#### Records excerpted from a collection
☆ ☆ ☆ ☆ ☆

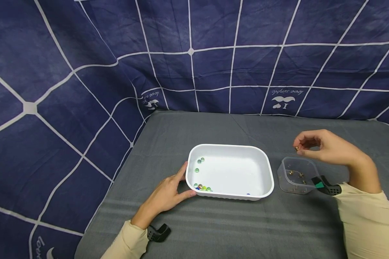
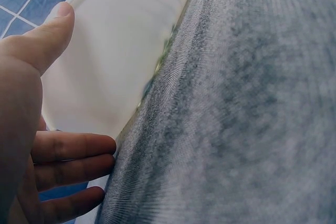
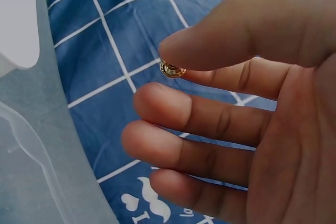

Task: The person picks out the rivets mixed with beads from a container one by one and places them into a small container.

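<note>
A white plastic tub [image 1: 233, 169] stands on the grey cloth with several glass marbles [image 1: 200, 187] along its left and near sides. My left hand [image 1: 164, 196] rests against the tub's left end, its thumb at the near left corner. In the left wrist view its fingers [image 2: 73, 148] are fairly straight. My right hand [image 1: 332, 149] is raised above a clear plastic box [image 1: 290, 185] and pinches a small gold-coloured metal piece [image 3: 172, 70] between thumb and index finger. Its other fingers are loosely bent. Several similar gold-coloured pieces [image 1: 300, 175] lie in the box.
Grey cloth [image 1: 214, 226] covers the work surface. Dark blue fabric with white lines [image 1: 210, 68] hangs behind it and at the left. The clear box stands a short way right of the tub. Dark wrist devices [image 1: 159, 233] are worn on both arms.
</note>
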Demonstrator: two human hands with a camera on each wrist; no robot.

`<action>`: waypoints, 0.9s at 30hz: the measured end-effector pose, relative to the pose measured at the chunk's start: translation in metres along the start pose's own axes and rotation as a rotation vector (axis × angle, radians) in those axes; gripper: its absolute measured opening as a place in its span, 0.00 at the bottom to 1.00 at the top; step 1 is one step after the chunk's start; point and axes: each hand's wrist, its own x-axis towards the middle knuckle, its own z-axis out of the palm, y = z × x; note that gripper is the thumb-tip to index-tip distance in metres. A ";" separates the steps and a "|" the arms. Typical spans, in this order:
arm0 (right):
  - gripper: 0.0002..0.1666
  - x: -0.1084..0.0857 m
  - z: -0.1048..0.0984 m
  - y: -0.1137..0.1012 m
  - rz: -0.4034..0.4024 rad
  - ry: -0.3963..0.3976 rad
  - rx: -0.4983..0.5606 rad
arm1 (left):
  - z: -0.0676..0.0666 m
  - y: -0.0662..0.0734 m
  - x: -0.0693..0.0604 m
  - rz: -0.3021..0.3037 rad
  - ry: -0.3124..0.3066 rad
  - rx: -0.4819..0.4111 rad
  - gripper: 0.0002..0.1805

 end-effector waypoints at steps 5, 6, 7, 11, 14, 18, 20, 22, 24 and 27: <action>0.17 -0.004 -0.003 0.004 -0.014 -0.009 0.023 | 0.000 0.001 0.000 -0.007 -0.005 0.001 0.53; 0.17 -0.005 -0.004 0.005 -0.023 -0.011 0.036 | 0.000 0.001 0.001 -0.008 -0.007 0.000 0.53; 0.18 -0.006 -0.004 0.005 -0.033 -0.013 0.050 | 0.000 0.001 0.001 -0.008 -0.009 0.000 0.53; 0.19 -0.008 -0.006 0.008 -0.074 -0.013 0.083 | 0.000 0.000 0.002 0.002 -0.010 0.005 0.53; 0.20 -0.010 -0.007 0.009 -0.086 -0.006 0.085 | 0.000 0.000 0.003 0.008 -0.009 0.004 0.53; 0.19 -0.010 -0.006 0.008 -0.054 0.011 0.062 | 0.001 -0.001 0.004 0.010 -0.013 0.006 0.53; 0.19 -0.009 -0.005 0.007 -0.037 0.023 0.047 | 0.002 -0.001 0.004 0.006 -0.013 0.009 0.53; 0.19 -0.007 -0.002 0.005 -0.028 0.040 0.033 | 0.002 -0.001 0.003 -0.002 -0.005 0.026 0.53; 0.19 -0.005 0.000 0.002 -0.031 0.066 0.013 | 0.002 0.001 0.003 -0.014 0.009 0.062 0.54; 0.17 -0.004 0.005 -0.005 -0.010 0.129 -0.039 | -0.002 0.005 0.002 -0.042 0.038 0.136 0.56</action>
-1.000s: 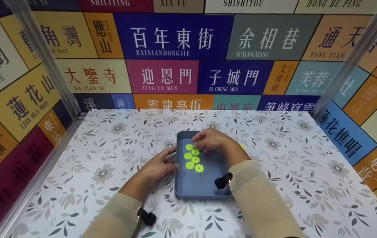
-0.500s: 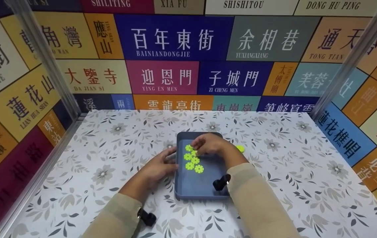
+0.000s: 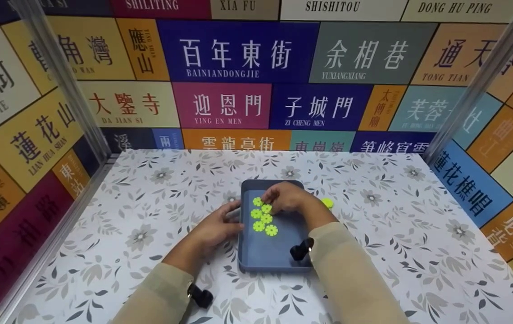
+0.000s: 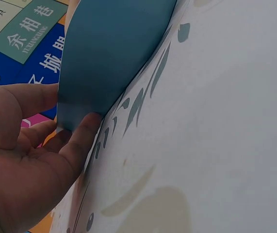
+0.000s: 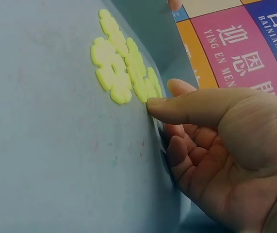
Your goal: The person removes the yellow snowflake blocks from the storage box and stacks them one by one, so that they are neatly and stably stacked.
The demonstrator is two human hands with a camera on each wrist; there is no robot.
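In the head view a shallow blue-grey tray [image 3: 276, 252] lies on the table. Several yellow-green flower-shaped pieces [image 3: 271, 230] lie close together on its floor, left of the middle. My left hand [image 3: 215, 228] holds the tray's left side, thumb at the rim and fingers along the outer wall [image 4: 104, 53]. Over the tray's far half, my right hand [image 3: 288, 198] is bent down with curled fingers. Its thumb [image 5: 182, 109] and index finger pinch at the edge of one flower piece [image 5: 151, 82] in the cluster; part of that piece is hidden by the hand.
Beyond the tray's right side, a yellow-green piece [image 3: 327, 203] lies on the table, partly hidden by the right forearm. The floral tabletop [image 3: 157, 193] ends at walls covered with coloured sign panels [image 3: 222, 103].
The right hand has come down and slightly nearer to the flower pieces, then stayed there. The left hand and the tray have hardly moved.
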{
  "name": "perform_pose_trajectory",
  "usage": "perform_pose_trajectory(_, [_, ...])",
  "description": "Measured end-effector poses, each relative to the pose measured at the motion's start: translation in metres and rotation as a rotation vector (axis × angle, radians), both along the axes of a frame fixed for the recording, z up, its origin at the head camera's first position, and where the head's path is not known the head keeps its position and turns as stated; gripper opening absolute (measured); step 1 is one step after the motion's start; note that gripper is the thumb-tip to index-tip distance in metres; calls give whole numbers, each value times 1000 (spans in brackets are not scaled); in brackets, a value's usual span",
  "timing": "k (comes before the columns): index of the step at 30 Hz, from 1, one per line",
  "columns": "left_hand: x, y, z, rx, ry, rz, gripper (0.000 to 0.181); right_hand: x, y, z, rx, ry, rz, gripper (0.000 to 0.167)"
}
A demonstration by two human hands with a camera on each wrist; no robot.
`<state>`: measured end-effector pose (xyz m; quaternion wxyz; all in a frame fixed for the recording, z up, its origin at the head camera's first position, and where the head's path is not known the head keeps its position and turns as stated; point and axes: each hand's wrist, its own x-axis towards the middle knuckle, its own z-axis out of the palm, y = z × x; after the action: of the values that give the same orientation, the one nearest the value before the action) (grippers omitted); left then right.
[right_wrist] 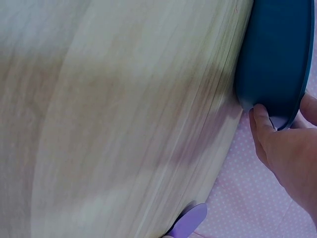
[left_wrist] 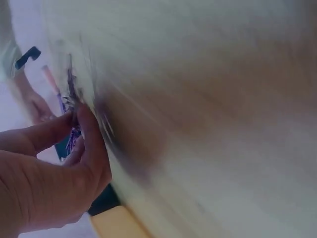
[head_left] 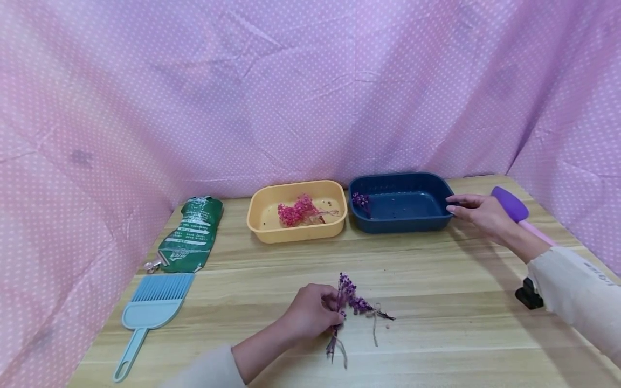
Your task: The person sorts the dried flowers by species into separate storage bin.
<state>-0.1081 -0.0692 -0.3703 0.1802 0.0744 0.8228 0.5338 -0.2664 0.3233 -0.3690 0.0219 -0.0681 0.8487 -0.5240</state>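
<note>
My left hand [head_left: 310, 312] pinches a small bunch of purple dried flowers [head_left: 335, 337] between thumb and fingers, low over the table; twine hangs from its stems. Just right of it lies a second purple dried flower bunch [head_left: 361, 305], tied with a twine bow. At the back right, my right hand [head_left: 487, 218] holds the right end of a dark blue tray [head_left: 400, 225]. In the right wrist view the thumb is at the rim of the blue tray [right_wrist: 275, 54] and the fingers are against its outside. A sprig of purple flowers [head_left: 360, 200] lies inside that tray's left end.
Left of the blue tray stands a yellow tray [head_left: 298, 235] holding pink dried flowers [head_left: 297, 210]. A green bag [head_left: 191, 237] with a metal clip and a light blue brush with dustpan [head_left: 150, 312] lie at left. A purple spatula [head_left: 510, 205] lies beyond the right hand.
</note>
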Motion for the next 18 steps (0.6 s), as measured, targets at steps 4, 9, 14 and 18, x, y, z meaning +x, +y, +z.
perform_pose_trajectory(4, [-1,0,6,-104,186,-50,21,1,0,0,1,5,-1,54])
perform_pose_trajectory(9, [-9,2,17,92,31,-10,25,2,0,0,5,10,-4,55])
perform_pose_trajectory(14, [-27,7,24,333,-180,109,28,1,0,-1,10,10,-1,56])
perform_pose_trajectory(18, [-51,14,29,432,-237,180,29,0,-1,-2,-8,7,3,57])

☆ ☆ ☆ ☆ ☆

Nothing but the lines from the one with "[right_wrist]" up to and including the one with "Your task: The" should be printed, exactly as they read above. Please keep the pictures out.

#### Response to this exercise
[right_wrist] 
[left_wrist] 
[head_left] 
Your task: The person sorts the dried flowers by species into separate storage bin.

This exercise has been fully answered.